My understanding of the Albows was truly superheroic. It was especially superheroic when one considered I spent most of my 139 hours there on a beach, alone. Thus, it shouldn't surprise anyone if The Top 5 Best Things About Albania! were 1. A SHELL, 2. A TABLE I MADE OUT OF CINDER BLOCKS AND CARDBOARD, 3. SWIMMING ... No, no, no! Here was the list:
1. LIN, ON LAKE OHR
2. SHEMPIETER -
Older men, especially those in villages, were warm and harmless. Alessandro himself told me two of the best things about Albania were the gentleness of its people, and its tradition. Every June, Shempieter had a dance/party in which children and adults wore folkloric, white-and-red dress. And Alessandro's balding, sun-tanned brother still made his living as a fisherman in a small boat.
3. OLD MERCEDES' -
Alessandro explained that many people drove long, white 1980's Mercedes', because the cars managed the country's bad roads well.
4. IT'S CHEAP -
Albania was cheap even for the locals, especially those who'd worked overseas, and so the country seemed to be experiencing a sort of golden age.
5. LIVESTOCK -
Alessandro's father took his cow to graze every morning, and came back with her in the evening. Thus, I could drink fresh, unpasteurized milk and yogurt. I hoped that, when I grew older, I'd be able to take long walks with a cow, or a honking donkey, or sheep and goats.

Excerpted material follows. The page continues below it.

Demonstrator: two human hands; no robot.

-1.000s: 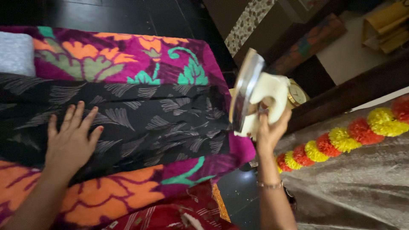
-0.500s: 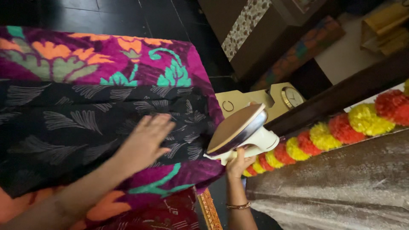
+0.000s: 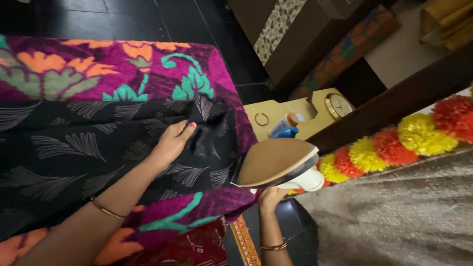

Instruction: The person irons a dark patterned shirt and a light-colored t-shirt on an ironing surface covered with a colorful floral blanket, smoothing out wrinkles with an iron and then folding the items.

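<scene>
**Ironing station: fabric pinched, iron held off the cloth**

Head view. The left hand [image 3: 172, 144] pinches a fold of the black leaf-patterned fabric [image 3: 74, 152], fingers closed on it near the cloth's right edge. The fabric lies spread over a purple floral blanket [image 3: 148, 69] covering the surface. The right hand [image 3: 271, 197] grips the white iron [image 3: 278, 165] from below, soleplate tilted up, just beyond the blanket's right edge and clear of the fabric. A marigold garland [image 3: 394, 143] runs to the right.
</scene>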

There. But, Albania wasn't saved just yet!
Superheroically, I passed through Tirane.
This attractive capital had wide boulevards; banana-yellow government buildings; the statue of a guy on a horse, in front of the red Albanian flag with its black spider; a green park; and a mural of a young woman leading a mob of countryside fighters. A beautiful Jessica Alba gave me directions. This floating girl wore light jeans, high heels, a purple blouse, and poofy light-brown hair. If I wouldn't have gotten sick from the heat the day before, I might not have let her walk away.
I went all the way to Lake Ohr on the Albanian-Macedonian border.
This lake occupied a desolate, moon-sized basin, except that the water was bright blue and the mountains around it bright green. A strong wind carried a part of the cold lake, cooling me and the village of Lin. The few alleys of Lin curled around a mound, making it so I could never see much of the village at once.
The clean town was a mess of old homes, stone homes, crooked homes, homes whose mortar was deteriorating, all with red roofs and connected to one another, flimsy green balconies, picket fence porches, vines growing everywhere, stone steps and walkways between houses, old white windows, green wooden doors, crops pushed up against the lake, a humble mosque, livestock and chicken families, kids at play, women and daughters in gardens, men building with concrete or heavy stones, fat guys in suits on mopeds, shopkeepers selling me "bukke" (bread), and friendly people greeting me, "Mir." It was alive!
This darkening Friday night, I walked past acres and acres of crops to my tent beside the lake. I wished I'd found this place earlier.
Thanks to Ian, Courtney, Alex, & Matt; George; Arben; Berti & Darlin; Zene; a family driving and cleaning a school bus; Castrio; Shtepim; Piaci; Elio; 4 guys; Estrad; Emiliano; Eldi; Aleksei; and a talkative Albanese guy whose name I couldn't extract, for rides!
Much thanks to Alessandro, Molja, Daniella, Nikola, & Fabian for the place to sleep!